To do
Scan the entries below for the word "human" and copy every line in which it occurs.

Information given
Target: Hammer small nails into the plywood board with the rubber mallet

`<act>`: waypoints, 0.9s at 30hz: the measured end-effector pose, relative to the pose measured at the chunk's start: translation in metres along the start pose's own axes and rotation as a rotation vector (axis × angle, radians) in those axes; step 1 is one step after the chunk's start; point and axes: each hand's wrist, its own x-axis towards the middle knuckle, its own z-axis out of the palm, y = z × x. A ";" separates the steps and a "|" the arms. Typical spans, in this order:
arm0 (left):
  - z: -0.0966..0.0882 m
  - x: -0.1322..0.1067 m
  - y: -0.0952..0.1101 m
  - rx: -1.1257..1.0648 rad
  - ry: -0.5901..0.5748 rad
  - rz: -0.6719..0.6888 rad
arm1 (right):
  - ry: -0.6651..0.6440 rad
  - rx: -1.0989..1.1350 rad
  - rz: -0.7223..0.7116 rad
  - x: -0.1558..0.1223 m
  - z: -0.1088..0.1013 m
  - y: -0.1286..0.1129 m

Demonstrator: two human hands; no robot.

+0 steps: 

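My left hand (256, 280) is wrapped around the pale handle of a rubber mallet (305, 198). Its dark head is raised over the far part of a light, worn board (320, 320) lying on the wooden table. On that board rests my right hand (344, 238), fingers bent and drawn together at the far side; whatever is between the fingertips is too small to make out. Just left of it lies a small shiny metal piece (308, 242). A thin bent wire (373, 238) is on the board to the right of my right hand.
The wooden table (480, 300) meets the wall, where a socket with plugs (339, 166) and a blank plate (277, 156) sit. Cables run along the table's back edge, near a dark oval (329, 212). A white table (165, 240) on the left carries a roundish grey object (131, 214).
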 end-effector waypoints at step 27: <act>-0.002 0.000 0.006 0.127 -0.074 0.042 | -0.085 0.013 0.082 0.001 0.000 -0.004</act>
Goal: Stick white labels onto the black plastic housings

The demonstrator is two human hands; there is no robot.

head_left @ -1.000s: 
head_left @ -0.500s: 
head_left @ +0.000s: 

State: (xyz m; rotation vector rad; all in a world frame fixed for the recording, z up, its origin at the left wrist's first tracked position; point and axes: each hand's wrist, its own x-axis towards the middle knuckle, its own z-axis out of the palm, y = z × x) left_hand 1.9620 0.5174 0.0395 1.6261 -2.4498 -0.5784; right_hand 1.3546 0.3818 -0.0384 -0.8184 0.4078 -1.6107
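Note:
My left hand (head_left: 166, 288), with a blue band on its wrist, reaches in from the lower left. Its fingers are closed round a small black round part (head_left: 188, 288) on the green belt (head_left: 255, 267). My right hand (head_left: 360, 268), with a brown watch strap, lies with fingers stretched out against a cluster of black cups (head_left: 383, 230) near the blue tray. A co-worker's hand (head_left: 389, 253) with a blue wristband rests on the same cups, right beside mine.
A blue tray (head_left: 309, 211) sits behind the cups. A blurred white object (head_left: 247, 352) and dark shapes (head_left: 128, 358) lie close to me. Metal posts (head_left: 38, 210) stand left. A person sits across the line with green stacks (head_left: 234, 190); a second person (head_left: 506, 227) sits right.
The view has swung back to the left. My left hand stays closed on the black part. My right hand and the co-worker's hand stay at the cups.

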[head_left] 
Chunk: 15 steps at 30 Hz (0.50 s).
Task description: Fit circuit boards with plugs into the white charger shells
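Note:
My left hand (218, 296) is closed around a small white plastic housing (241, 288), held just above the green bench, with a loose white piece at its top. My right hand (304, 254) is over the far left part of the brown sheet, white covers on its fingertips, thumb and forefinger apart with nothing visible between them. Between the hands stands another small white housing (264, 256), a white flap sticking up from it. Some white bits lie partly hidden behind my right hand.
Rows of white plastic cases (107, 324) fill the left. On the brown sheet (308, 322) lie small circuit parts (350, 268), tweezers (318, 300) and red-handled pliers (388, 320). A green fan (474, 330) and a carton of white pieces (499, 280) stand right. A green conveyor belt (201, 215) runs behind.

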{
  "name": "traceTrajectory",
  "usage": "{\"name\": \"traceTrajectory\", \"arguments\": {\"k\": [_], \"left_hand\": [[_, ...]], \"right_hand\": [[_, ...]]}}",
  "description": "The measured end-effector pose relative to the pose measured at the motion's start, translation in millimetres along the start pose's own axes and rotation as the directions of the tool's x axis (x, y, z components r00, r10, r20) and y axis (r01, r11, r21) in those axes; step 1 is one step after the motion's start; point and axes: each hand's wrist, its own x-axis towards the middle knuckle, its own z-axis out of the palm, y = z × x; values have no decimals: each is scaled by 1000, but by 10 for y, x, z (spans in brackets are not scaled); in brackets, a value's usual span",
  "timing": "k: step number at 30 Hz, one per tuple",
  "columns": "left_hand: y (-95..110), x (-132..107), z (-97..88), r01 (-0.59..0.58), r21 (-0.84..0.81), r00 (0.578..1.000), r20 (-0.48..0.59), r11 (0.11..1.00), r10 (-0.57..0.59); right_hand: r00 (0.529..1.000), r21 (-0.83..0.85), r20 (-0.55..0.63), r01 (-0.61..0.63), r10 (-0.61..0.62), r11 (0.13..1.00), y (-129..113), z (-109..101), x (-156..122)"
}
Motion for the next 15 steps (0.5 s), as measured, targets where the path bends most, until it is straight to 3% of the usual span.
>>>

Answer for the task
Demonstrator: two human hands; no robot.
The demonstrator is two human hands; there is no robot.

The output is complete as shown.